I have a page calledemp.php in which i have the following code

 <form action="emp-action" method="post" enctype="multipart/form-data">
          include("conn.php");                 

 $sud=$_SESSION['login_user'];

            $sqlc=mysql_query("SELECT * FROM emp where un='".$sud."' ");

            $countc=mysql_num_rows($sqlc);
            if($countc<99)
            {

         include("inc-profile.php");
            }
            else
            {
            echo "SORRY !!!!you have posted more than 100 jobs"; 

            } 

</form>

now this is working properly and navigates to inc-profile page according to condition

in inc-profile.php page I have 

<form action="include-action" method="post" enctype="multipart/form-data">

//some codes

 </form>

But form action is not nvigating toinclude-action.php page but navigating emp-action.phppage ..What might be the error PLZ NOT I HAVE REMOVED .PHP WITH HELP OF .HTACCES

codelover
  • 317
  • 1
  • 11
  • Well, might be obvious, but you are missing `session_start()` before `$_SESSION`. – dkasipovic Mar 25 '14 at 10:38
  • 2
    **Danger**: You are using [an **obsolete** database API](http://stackoverflow.com/q/12859942/19068) and should use a [modern replacement](http://php.net/manual/en/mysqlinfo.api.choosing.php). You may also be **vulnerable to [SQL injection attacks](http://bobby-tables.com/)** that a modern API would make it easier to [defend](http://stackoverflow.com/questions/60174/best-way-to-prevent-sql-injection-in-php) yourself from. – Quentin Mar 25 '14 at 10:38
  • It seems you are nesting forms.
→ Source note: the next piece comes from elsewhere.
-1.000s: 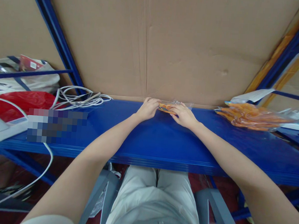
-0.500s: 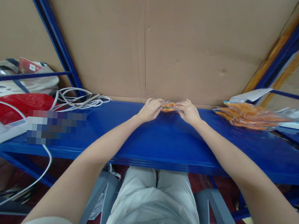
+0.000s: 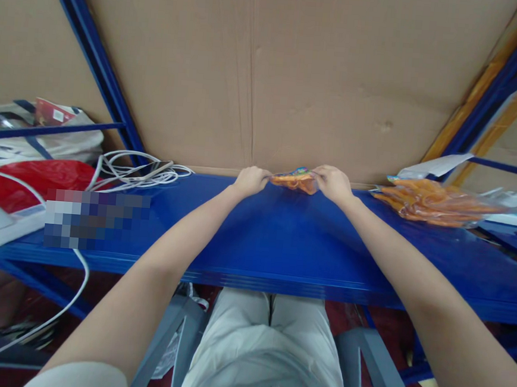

Avoid that, this is against HTML standard specification – Mostafa Talebi Mar 25 '14 at 10:40

3 Answers3

3

You have one form inside another form.

This is forbidden by the HTML specification and causes undesirable results.

Don't nest forms.

Quentin
  • 914,110
  • 126
  • 1,211
  • 1,335
0

as per your code you have 2 forms like this 

<form action="emp-action" method="post" enctype="multipart/form-data">
      <form action="include-action" method="post" enctype="multipart/form-data">
      </form>
</form>

so when you submit the the first Form action will be initiated. please do like below

<form action="emp-action" method="post" enctype="multipart/form-data">


</form>
  include("conn.php");                 

 $sud=$_SESSION['login_user'];

            $sqlc=mysql_query("SELECT * FROM emp where un='".$sud."' ");

            $countc=mysql_num_rows($sqlc);
            if($countc<99)
            {

         include("inc-profile.php");
            }
            else
            {
            echo "SORRY !!!!you have posted more than 100 jobs"; 

            }
Karthick Kumar
  • 2,349
  • 1
  • 17
  • 30
0

There are more than one problems in your code. As D.Kasipovic said you have to use session_start().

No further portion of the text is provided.